Substance Use Treatment
“The only person you are destined to become is the person you decide to be.” – Ralph Waldo Emerson
Statistics are bleak: SAMHSA’s 2020 National Survey on Drug Use and Health reports that approximately 19.3 million people aged 18 or older had a substance use disorder in the past year.
The terminology can be confusing: addiction, substance abuse, and substance use disorders are terms most commonly used to define, what the American Society of Addiction Medicine, calls addiction:
Addiction is a treatable, chronic medical disease involving complex interactions among brain circuits, genetics, the environment, and an individual’s life experiences. People with addiction use substances or engage in behaviors that become compulsive and often continue despite harmful consequences.
Drugfree.org continues by explaining:
The disease model of addiction
Addiction is defined as a disease by most medical associations, including the American Medical Association and the American Society of Addiction Medicine.
Like diabetes, cancer, and heart disease, addiction is caused by a combination of behavioral, psychological, environmental and biological factors. Genetic risk factors account for about half of the likelihood that an individual will develop addiction.

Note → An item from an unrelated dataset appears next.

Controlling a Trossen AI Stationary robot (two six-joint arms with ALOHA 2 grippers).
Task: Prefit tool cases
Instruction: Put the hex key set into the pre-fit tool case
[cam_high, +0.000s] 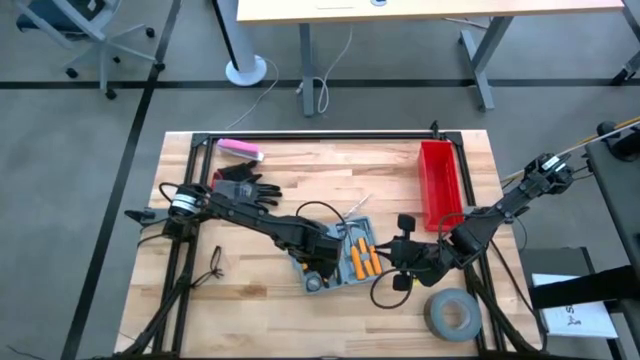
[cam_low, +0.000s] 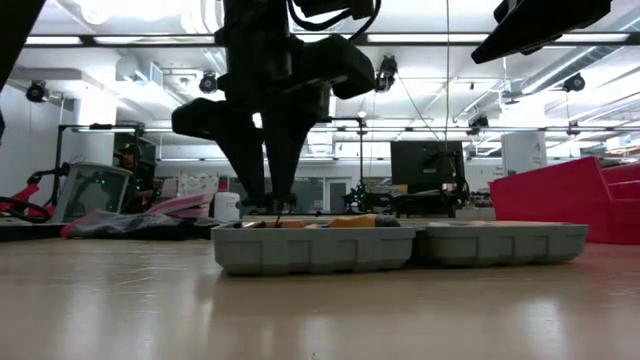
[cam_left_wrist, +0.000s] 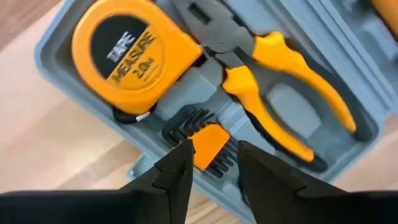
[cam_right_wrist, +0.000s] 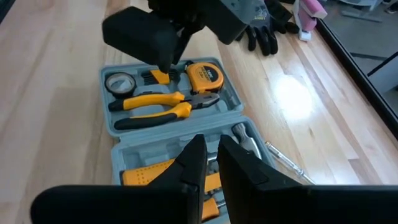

Addiction involves changes in the functioning of the brain and body due to persistent use of nicotine, alcohol and/or other substances.
Read more about the brain addiction connection here.
The consequences of untreated addiction often include other physical and mental health disorders that require medical attention. If left untreated over time, addiction becomes more severe, disabling, and life-threatening.
Treatment for addiction and substance use disorders
As disheartening as it may be to recognize that the condition persists in a loved one, friend, or oneself, there is a silver lining in this cloud: prevention efforts and treatment approaches for addiction are generally as successful as those for other chronic diseases.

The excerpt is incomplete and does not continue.